编辑2: 这是我对same-function.c的补丁:
$ git diff -u -U0
diff --git a/same-function.c b/same-function.c
index f78449e..78a5772 100644
--- a/same-function.c
+++ b/same-function.c
@@ -20 +20 @@ done
-volatile uint64_t counter = 0;
+//volatile uint64_t counter = 0;
@@ -22,0 +23 @@ COMPILER_NO_INLINE void loop0(void) {
+volatile uint64_t counter = 0;
@@ -31,0 +33 @@ COMPILER_NO_INLINE void loop1(void) {
+volatile uint64_t counter = 0;
@@ -40,0 +43 @@ COMPILER_NO_INLINE void loop2(void) {
+volatile uint64_t counter = 0;
@@ -49,0 +53 @@ COMPILER_NO_INLINE void loop3(void) {
+volatile uint64_t counter = 0;
@@ -58,0 +63 @@ COMPILER_NO_INLINE void loop4(void) {
+volatile uint64_t counter = 0;
@@ -67,0 +73 @@ COMPILER_NO_INLINE void loop5(void) {
+volatile uint64_t counter = 0;
@@ -76,0 +83 @@ COMPILER_NO_INLINE void loop6(void) {
+volatile uint64_t counter = 0;
@@ -85,0 +93 @@ COMPILER_NO_INLINE void loop7(void) {
+volatile uint64_t counter = 0;
@@ -94,0 +103 @@ COMPILER_NO_INLINE void loop8(void) {
+volatile uint64_t counter = 0;
@@ -103,0 +113 @@ COMPILER_NO_INLINE void loop9(void) {
+volatile uint64_t counter = 0;
@@ -135 +145 @@ int main(int argc, char** argv) {
-}
\ No newline at end of file
+}
Run Code Online (Sandbox Code Playgroud)
编辑3:更简单的例子也是如此:
; Minimal example, see also http://stackoverflow.com/q/26266953/3766665
; To build (Linux):
; nasm -felf64 func.asm
; ld func.o
; Then run:
; perf stat -r10 ./a.out
; Runtime varies ~10% depending on whether
section .text
global _start
_start:
push qword 0h ; put counter variable on stack
jmp loop ; jump to function
;align 64 ; function alignment.
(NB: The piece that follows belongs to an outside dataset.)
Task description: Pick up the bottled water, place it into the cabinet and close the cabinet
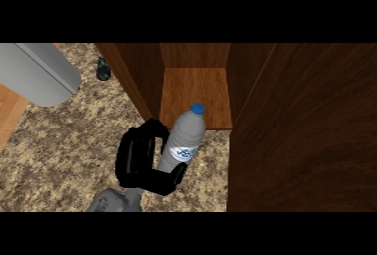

Try commenting this
loop:
mov rcx, 1000000000
;align 64 ; loop alignment. Try commenting this
l:
mov rax, [rsp]
add rax, 1h
mov [rsp], rax
sub rcx, 1h
jne l
fin: ; End of program. Exit with code 0
mov eax, 60
xor edi, edi
syscall
Run Code Online (Sandbox Code Playgroud)
这里效果相同.有趣.
干杯,本杰明
A few years ago, I would have told you to check for any difference in the internal state of the CPU when it arrives at any of those loops; as this was known to have a profound effect on the capacity of the Out-of-Order predictions process (or something like that). For example, the performance of the very same loop could change by up to something like 15-20% depending on what the CPU was doing just before entering the loop and just the fact of jumping from two different points could be sufficient to change the execution speed.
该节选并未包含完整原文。